Sangatta— Pemerintah Kabupaten Kutai Timur (Pemkab Kutim) mengambil langkah strategis dalam menghadapi tantangan pendidikan pascapandemi COVID-19. Di bawah kepemimpinan Bupati H. Ardiansyah Sulaiman, Kutim berhasil mencatatkan pencapaian penting dengan mengalokasikan 20 persen Anggaran Pendapatan dan Belanja Daerah (APBD) untuk sektor pendidikan, sesuai dengan amanat Undang-Undang Dasar 1945. Bahkan, Kutim berhasil mencatat surplus APBD, sebuah pencapaian langka yang memungkinkan peningkatan signifikan dalam kualitas pendidikan di daerah ini.

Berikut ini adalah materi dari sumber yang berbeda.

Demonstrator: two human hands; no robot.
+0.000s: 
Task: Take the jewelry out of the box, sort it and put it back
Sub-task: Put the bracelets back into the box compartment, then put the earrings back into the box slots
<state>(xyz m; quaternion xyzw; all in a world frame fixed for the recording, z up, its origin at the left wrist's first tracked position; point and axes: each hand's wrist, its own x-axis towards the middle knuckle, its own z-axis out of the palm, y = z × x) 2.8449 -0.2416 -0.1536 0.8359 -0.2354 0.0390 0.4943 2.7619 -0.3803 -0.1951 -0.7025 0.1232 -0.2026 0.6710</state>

Fokus Bupati Ardiansyah jelas: pemulihan sistem pendidikan pascapandemi harus menjadi prioritas utama. Ketika pandemi memaksa pendidikan terhenti sementara, tantangan yang dihadapi tidak hanya dari segi infrastruktur, tetapi juga kualitas sumber daya manusia dalam sektor pendidikan.
“Kami berkomitmen untuk memastikan sistem pengajaran kembali berjalan normal, dengan dukungan penuh dari Pemkab Kutim. Dukungan ini mencakup pembangunan infrastruktur pendidikan dan peningkatan kualitas tenaga pengajar,” ujar Ardiansyah saat menjadi pembina upacara di SMA Islam Terpadu Darussalam, Sangatta Utara, Senin (9/9/2024) pagi.
Dalam upaya menjadikan pendidikan lebih inklusif dan merata, Pemkab Kutim mengembangkan program inovatif, yaitu memperpanjang masa pendidikan gratis dari 12 tahun menjadi 13 tahun. Ini merupakan kebijakan yang belum banyak diterapkan di daerah lain. Langkah ini memungkinkan anak-anak di Kutai Timur mendapatkan pendidikan yang lebih komprehensif, mulai dari Pendidikan Anak Usia Dini (PAUD).
“Kami ingin memberikan kesempatan lebih luas bagi anak-anak Kutai Timur untuk memulai pendidikan lebih awal. Dengan demikian, kualitas SDM di masa mendatang dapat lebih terarah sejak usia dini,” tambah Ardiansyah.
Selain memperluas akses pendidikan, Pemkab Kutim juga fokus pada pembangunan fisik seperti penambahan sekolah baru, renovasi gedung, serta peningkatan sarana dan prasarana pendidikan hingga pelosok daerah. Surplus APBD memberikan Pemkab fleksibilitas yang lebih besar dalam menjalankan program-program ini, menjadikannya lebih efektif dan tepat sasaran.
Namun, keberhasilan peningkatan pendidikan tidak hanya bertumpu pada infrastruktur. Pemkab Kutim juga memperhatikan kualitas guru dengan mengadakan program pelatihan dan peningkatan kompetensi. Harapannya, para guru di Kutim dapat mengajar dengan lebih profesional dan mampu mencetak generasi penerus yang kompetitif.
“Kami percaya, pendidikan yang berkualitas tidak hanya didukung oleh sarana fisik yang baik, tetapi juga oleh kualitas pendidik yang unggul. Tenaga pengajar yang kompeten akan menjadi kunci utama dalam meningkatkan mutu pendidikan di Kutim,” tegas Ardiansyah.
Langkah-langkah yang diambil ini sejalan dengan visi jangka panjang Pemkab Kutim untuk menciptakan sumber daya manusia (SDM) berkualitas yang mampu bersaing di tingkat nasional. Ardiansyah yakin bahwa dengan perencanaan dan pelaksanaan yang matang, Kutai Timur dapat bangkit dari dampak ekonomi pascapandemi dan berfokus pada pembangunan yang berkelanjutan.
Pencapaian ini menunjukkan bahwa manajemen keuangan yang baik dan komitmen pada pendidikan dapat menjadi fondasi yang kuat bagi masa depan Kutai Timur. Dalam jangka panjang, pendidikan akan menjadi pilar utama bagi kemajuan daerah, mempersiapkan generasi muda yang siap menghadapi tantangan global dan meningkatkan daya saing Kutai Timur di tingkat nasional.
Pemulihan pendidikan pascapandemi di Kutim bukan sekadar wacana, melainkan langkah konkret menuju masa depan yang lebih cerah bagi generasi mendatang.